In [None]:
## API Request to Get LOTR Data from LOTRAPI ## 

"""
https://the-one-api.herokuapp.com/documentation 
Bearer Token - acess Key

Endpoint	Response	Token required
/book	List of all "The Lord of the Rings" books	no
/book/{id}	Request one specific book	no
/book/{id}/chapter	Request all chapters of one specific book	no
/movie	List of all movies, including the "The Lord of the Rings" and the "The Hobbit" trilogies	yes
/movie/{id}	Request one specific movie	yes
/movie/{id}/quote	Request all movie quotes for one specific movie (only working for the LotR trilogy)	yes
/character	List of characters including metadata like name, gender, realm, race and more	yes
/character/{id}	Request one specific character	yes
/character/{id}/quote	Request all movie quotes of one specific character	yes
/quote	List of all movie quotes	yes
/quote/{id}	Request one specific movie quote	yes
/chapter	List of all book chapters	yes
/chapter/{id}	Request one specific book chapter	yes

"""

In [None]:
# Import Packages #
import io
import json
from lxml import html
import nltk
import numpy as np
import pandas as pd
import random
import re
import requests

from nltk.classify import ClassifierI
from nltk.classify.scikitlearn import SklearnClassifier
from nltk.corpus import stopwords
from nltk.tokenize import word_tokenize
from sklearn.linear_model import LogisticRegression, SGDClassifier
from sklearn.naive_bayes import MultinomialNB, BernoulliNB
from sklearn.svm import SVC, LinearSVC, NuSVC
from statistics import mode

In [None]:
# API Variables # 
api_key = "Bearer Key"
endpoint = ["book", "character","quote", "movie"]
api_url_base = "https://the-one-api.herokuapp.com/v1/"
headers = {"Authorization": "Bearer {}".format(api_key)}

# Loop to gather data for each endpoint
for api_end in endpoint:
    # Initialize the url
    api_url = "{}{}".format(api_url_base, api_end)
    
    # Request API 
    r = requests.get(api_url, headers = headers)
    
    # Check status of request
    if r.status_code == 200: 
        # Put the request into json format
        r_json = r.json()
        # Json -> df
        lotr_df = pd.DataFrame(r_json["docs"])
        # Get quote data to be analyzed further
        if api_end == "quote":
            quote_df = lotr_df
        # Export the dataframe to csv for visualization
        lotr_df.to_csv("LOTR_{}_.csv".format(api_end), index=False)
    else: 
        # If the request errors. 
        print("ERROR: Status {} with {} endpoint.".format(r.status_code, api_end))

In [None]:
## Perform Sentiment Analysis for each character within the fellowship ##

# All of the members of the fellowship #  
fellowship_char = ["5cd99d4bde30eff6ebccfea0", # Gandalf
                   "5cd99d4bde30eff6ebccfc15", # Frodo
                   "5cd99d4bde30eff6ebccfd0d", # Samwise
                   "5cd99d4bde30eff6ebccfc7c", # Merry
                   "5cd99d4bde30eff6ebccfe2e", # Pippin
                   "5cd99d4bde30eff6ebccfbe6", # Aragorn
                   "5cd99d4bde30eff6ebccfd23", # Gimli
                   "5cd99d4bde30eff6ebccfd81", # Legolas
                   "5cd99d4bde30eff6ebccfc57", # Boromir
                  ]

# Refine the df to just fellowship members
mask = quote_df["character"].isin(fellowship_char)
fellowship_df = quote_df[~mask]
fellowship_df.shape

In [None]:
## Start Cleaning Text ##

# Create empty column to add cleaned text
fellowship_df["TEXT"] = ""

all_words = []
character_words = []

# Create Stopwords 
stop_words = list(set(stopwords.words('english')))

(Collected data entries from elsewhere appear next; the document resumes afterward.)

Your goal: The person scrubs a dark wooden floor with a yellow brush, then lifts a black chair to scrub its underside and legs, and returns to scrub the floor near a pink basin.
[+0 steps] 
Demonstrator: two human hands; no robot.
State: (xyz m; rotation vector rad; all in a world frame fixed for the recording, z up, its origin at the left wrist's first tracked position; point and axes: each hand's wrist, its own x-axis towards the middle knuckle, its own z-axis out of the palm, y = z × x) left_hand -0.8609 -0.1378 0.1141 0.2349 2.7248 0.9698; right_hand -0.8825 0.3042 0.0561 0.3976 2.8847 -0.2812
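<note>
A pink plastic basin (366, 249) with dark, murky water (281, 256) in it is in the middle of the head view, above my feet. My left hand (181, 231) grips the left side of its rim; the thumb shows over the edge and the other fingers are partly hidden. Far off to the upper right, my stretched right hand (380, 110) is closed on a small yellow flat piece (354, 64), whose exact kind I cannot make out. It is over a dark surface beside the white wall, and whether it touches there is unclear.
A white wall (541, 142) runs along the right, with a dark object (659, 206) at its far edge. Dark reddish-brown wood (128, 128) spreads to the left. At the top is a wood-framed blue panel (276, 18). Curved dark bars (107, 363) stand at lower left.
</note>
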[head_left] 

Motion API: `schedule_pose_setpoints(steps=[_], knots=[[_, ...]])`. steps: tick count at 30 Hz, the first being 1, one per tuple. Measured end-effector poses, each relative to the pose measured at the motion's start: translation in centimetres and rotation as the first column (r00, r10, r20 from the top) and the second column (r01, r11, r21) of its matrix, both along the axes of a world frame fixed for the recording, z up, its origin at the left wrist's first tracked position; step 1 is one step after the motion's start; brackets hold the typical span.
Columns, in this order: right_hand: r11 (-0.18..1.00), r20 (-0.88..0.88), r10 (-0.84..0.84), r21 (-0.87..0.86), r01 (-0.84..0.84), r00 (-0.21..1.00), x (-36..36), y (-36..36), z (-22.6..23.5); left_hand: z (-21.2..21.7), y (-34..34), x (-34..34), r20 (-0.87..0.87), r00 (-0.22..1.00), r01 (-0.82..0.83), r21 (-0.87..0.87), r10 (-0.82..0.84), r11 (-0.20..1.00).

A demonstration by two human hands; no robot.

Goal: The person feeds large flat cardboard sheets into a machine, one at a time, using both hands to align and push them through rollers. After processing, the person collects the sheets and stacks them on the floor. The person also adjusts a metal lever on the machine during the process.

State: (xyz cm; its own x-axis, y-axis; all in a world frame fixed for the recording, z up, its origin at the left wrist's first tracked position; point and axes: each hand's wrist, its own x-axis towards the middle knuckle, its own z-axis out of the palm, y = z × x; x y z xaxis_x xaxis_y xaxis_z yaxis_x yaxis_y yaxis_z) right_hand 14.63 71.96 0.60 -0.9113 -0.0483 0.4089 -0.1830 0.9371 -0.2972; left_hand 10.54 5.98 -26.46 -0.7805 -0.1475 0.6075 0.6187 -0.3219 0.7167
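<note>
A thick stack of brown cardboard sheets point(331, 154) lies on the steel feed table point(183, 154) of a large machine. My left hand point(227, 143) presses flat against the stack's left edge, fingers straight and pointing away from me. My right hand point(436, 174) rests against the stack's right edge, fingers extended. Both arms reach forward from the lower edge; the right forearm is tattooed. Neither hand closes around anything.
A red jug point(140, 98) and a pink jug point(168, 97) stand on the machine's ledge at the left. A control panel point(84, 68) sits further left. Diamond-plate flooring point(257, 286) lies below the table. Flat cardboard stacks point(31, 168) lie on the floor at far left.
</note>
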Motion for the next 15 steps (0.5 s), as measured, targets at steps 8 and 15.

# Define Parts of Speech to Allow - J: adjective, R: Adverb, V: Verb
allowed_word_types = ["V"] #["J", "R", "V"]

# Iterate through each row in df
for index, row in fellowship_df.iterrows():    
    # Remove Punctations
    cleaned = re.sub(r'[^(a-zA-Z)\s]', '', row["dialog"])
    
    # Tokenize the strings
    tokenized = word_tokenize(cleaned)
    
    # Remove Stopwords from strings
    stopped = [word for word in tokenized if not word in stop_words]
    
    # Tag part of speech for each word
    pos = nltk.pos_tag(stopped)
    
    # make a list of all pos that passed through the filters above
    for word in pos:
        if word[1][0] in allowed_word_types:
            #all_words.append(w[0].lower())
            row["TEXT"] = word[0].lower()

In [None]:
# Counts how many empty values there are in the TEXT column - will eliminate
count_empty = (fellowship_df["TEXT"] == "").sum(axis = 0)
total_count = fellowship_df.shape[0]
print("There are {} empty values out of {} records.".format(count_empty, total_count))

In [None]:
# Eliminate empty values from the fellowship_df
empty_string_mask = (fellowship_df["TEXT"] == "")
fellowship_df = fellowship_df[~empty_string_mask]

# Export to CSV 
fellowship_df.to_csv("LOTR_fellowship_verbs_.csv", index=False)